Je ne parle pas, parce que depuis ton départ, je n’ai plus de corps. Aujourd’hui, le tien est ailleurs, et j’ai beau être bien présente, à tenter de converser, je sens que je ne suis plus tout à fait là. Plus toute entière du moins, parce qu’amputée de ce même corps qui -avant- nous permettait de dialoguer au-delà des mots.

Entière, je le suis, dans la vie comme dans ma parole. A travers le langage, il faut que quelque chose se passe, soit dit. Sans concessions, sans altérations, en vérité. Ce qui n’a d’ailleurs rien à voir avec la vérité : il y a toujours du mensonge dans le langage, dans la forme comme dans le fond.

Bien sûr, on peut papoter, comme tu viens de le proposer. Chacun d’entre nous apprend en grandissant cette dimension sociale du langage, et on y apprécie mon sens de la répartie, mes jeux de mots, mon aisance à l’oral. Je fais le pitre, je me donne en spectacle, les gens adorent qu’on les distraie, et je n’aime rien tant que faire rire. C’est mon interface première pour me sentir connectée de temps en temps réellement avec les autres.

Du bavardage donc, pour se distraire, mais distraire dit aussi qu’il s’agit de le faire pour ne pas penser à autre chose. En parlant de théâtre social, je me rappelle les messes de mon enfance, ces mises en scène dans lesquelles se joue la mort du Christ. On y chante, on y parle, on récite.
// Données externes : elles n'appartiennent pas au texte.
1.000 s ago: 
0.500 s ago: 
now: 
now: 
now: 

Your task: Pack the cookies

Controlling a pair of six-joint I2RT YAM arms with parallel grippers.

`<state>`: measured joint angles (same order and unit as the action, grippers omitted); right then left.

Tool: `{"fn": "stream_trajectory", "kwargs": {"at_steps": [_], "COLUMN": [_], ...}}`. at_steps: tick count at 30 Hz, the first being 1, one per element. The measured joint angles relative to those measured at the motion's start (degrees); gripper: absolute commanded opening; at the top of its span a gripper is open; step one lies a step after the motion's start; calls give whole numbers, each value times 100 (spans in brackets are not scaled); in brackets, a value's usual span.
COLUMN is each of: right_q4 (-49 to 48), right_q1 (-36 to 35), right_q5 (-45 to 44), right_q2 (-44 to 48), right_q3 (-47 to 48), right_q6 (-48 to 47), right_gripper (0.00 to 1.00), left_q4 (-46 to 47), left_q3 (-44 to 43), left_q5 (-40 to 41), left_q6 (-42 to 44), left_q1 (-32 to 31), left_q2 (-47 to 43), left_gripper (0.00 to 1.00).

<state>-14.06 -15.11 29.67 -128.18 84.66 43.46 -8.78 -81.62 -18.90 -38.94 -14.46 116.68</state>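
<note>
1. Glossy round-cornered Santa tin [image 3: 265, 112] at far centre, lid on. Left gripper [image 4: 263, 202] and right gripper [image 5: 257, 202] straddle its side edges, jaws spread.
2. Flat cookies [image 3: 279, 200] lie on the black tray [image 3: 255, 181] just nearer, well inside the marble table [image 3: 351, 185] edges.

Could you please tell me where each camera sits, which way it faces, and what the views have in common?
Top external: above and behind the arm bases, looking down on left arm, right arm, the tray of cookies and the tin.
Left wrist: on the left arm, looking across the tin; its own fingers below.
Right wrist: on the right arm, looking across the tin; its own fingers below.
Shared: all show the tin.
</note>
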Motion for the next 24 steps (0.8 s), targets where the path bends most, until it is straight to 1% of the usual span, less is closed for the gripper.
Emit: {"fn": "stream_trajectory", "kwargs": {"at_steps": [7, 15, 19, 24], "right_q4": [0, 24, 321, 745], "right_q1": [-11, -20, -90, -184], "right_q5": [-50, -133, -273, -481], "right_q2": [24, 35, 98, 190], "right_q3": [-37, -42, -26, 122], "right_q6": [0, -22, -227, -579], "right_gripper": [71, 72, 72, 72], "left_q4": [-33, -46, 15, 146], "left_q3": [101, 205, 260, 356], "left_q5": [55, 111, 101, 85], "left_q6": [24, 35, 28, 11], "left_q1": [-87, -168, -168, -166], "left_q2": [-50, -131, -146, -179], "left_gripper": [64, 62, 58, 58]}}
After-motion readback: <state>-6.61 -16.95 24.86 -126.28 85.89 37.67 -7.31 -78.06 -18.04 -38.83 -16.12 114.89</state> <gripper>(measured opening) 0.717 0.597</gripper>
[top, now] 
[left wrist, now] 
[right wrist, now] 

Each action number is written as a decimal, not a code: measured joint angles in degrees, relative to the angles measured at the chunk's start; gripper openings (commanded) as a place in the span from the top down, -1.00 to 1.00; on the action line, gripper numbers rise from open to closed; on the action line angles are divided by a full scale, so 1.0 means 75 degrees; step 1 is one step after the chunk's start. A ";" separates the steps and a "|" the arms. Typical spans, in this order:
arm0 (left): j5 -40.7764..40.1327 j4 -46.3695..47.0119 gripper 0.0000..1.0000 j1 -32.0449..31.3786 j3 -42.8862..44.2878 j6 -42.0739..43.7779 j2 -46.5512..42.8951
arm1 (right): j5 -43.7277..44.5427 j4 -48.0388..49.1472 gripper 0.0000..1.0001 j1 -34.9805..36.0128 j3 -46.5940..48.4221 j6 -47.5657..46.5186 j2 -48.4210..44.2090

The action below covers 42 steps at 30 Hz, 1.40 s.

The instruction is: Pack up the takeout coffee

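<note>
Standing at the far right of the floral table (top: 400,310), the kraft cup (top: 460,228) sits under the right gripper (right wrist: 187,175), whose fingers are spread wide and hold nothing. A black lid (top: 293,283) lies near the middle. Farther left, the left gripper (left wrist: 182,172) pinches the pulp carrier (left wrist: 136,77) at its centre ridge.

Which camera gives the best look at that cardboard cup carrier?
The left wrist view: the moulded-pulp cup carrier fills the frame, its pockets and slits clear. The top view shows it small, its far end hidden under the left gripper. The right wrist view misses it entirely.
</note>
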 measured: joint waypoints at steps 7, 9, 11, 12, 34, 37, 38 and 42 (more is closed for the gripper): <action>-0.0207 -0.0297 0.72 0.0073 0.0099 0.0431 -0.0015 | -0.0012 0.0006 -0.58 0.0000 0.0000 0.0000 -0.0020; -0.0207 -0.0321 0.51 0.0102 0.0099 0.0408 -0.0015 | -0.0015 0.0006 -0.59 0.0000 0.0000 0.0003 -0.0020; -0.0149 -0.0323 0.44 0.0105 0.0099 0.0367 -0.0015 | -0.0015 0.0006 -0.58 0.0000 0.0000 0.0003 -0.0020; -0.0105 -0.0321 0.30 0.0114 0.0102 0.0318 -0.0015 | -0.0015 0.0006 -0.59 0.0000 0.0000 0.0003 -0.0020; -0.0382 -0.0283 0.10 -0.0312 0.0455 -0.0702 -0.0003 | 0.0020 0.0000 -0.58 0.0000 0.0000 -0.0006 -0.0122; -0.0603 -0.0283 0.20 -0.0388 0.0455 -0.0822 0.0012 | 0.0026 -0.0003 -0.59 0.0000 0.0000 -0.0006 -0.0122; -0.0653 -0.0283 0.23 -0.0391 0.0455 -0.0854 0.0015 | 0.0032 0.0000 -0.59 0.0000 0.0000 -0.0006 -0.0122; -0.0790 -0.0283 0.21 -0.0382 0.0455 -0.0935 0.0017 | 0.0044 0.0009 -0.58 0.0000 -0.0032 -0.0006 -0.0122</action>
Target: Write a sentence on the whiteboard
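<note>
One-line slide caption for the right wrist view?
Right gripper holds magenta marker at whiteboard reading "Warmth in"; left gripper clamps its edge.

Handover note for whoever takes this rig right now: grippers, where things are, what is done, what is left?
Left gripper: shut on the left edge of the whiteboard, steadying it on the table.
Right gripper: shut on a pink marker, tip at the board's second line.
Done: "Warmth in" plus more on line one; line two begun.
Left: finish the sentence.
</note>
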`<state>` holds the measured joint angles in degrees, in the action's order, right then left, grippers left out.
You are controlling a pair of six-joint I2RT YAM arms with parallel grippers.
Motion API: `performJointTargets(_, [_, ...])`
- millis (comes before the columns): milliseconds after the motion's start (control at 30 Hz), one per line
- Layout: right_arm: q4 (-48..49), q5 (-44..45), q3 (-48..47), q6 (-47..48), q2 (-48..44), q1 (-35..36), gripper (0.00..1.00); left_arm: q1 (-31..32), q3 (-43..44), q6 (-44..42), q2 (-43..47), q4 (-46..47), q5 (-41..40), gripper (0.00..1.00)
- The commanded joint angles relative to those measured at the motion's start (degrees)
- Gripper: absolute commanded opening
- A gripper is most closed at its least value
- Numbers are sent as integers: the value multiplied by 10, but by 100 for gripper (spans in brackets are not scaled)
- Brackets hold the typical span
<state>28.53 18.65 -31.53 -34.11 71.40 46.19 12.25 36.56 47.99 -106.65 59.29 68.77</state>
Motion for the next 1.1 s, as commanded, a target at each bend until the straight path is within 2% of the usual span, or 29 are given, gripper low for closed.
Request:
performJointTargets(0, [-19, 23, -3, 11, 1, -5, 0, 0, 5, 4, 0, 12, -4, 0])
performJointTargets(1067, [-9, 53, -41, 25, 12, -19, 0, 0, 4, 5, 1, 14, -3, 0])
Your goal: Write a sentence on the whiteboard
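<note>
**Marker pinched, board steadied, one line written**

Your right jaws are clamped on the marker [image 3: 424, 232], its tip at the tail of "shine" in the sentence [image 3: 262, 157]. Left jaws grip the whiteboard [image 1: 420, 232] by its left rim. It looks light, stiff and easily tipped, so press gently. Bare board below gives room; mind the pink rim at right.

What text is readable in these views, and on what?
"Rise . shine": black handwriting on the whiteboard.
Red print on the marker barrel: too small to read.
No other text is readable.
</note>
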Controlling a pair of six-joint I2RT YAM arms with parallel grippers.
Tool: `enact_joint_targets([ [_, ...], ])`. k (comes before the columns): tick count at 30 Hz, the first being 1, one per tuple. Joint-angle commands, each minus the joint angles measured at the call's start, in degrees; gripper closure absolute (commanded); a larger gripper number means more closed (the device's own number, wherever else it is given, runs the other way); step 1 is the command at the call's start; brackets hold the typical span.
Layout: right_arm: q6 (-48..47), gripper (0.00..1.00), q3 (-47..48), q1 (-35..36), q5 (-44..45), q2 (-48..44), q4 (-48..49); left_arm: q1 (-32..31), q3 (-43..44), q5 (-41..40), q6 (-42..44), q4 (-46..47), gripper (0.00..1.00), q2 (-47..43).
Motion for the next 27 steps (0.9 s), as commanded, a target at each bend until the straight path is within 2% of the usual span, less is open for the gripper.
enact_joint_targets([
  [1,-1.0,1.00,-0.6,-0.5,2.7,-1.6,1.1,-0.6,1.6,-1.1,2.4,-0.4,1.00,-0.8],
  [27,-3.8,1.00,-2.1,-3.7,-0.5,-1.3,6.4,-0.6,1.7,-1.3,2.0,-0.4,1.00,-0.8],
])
Tout y est langage, cent fois répété pour venir laver durablement le cerveau de ce qui est fondamentalement indicible, à savoir la mort. J’avais 7 ans, j’y ai compris très vite que si la forme relevait pour moi de la fiction mensongère, en revanche le fond racontait une vérité humaine incontournable : qu’être humain, c’est être mortel. Parler s’est alors inscrit en moi comme le fait de penser la mort, une manière de faire remonter le fond dans la forme.

J’en ai gardé une urgence : parler de notre fond d’humains. Dire ce qu’on craint, ce qu’on attend, ce qu’on espère, comme si nous allions mourir de façon imminente. Parce qu’alors, nous aurons véritablement été dans notre parole, sans concessions, ni altérations. Nous nous serons parlé, nous aurons été entendus, compris. Au cœur du langage et de son sens.

Mes 30 minutes sont écoulées. Tu te lèves, m’embrasses distraitement et files à tes occupations. Je te regarde t’éloigner, dans ton dos je t’adresse un petit signe d’adieu.

Celle qui va mourir te salue.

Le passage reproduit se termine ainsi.